[What you have to do] Please return all of the data exactly as written.

[Supplied material]
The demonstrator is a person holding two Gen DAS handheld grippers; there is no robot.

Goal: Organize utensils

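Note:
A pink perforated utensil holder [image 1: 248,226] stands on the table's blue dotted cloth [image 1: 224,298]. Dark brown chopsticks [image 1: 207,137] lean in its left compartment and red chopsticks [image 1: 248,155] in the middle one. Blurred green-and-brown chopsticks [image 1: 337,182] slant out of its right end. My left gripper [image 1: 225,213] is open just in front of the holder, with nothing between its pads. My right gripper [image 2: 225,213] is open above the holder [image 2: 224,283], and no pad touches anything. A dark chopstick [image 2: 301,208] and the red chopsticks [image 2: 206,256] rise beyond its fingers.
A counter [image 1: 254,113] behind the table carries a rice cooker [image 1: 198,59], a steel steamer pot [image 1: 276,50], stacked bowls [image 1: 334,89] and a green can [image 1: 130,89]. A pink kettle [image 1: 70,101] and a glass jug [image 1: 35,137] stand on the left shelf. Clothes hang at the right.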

[Solution to this task]
The demonstrator is a person holding two Gen DAS handheld grippers; there is no robot.

Goal: Organize utensils

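Note:
A pink perforated utensil holder [image 1: 248,226] stands on the table's blue dotted cloth [image 1: 224,298]. Dark brown chopsticks [image 1: 207,137] lean in its left compartment and red chopsticks [image 1: 248,155] in the middle one. Blurred green-and-brown chopsticks [image 1: 337,182] slant out of its right end. My left gripper [image 1: 225,213] is open just in front of the holder, with nothing between its pads. My right gripper [image 2: 225,213] is open above the holder [image 2: 224,283], and no pad touches anything. A dark chopstick [image 2: 301,208] and the red chopsticks [image 2: 206,256] rise beyond its fingers.
A counter [image 1: 254,113] behind the table carries a rice cooker [image 1: 198,59], a steel steamer pot [image 1: 276,50], stacked bowls [image 1: 334,89] and a green can [image 1: 130,89]. A pink kettle [image 1: 70,101] and a glass jug [image 1: 35,137] stand on the left shelf. Clothes hang at the right.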

What the exercise required is now complete.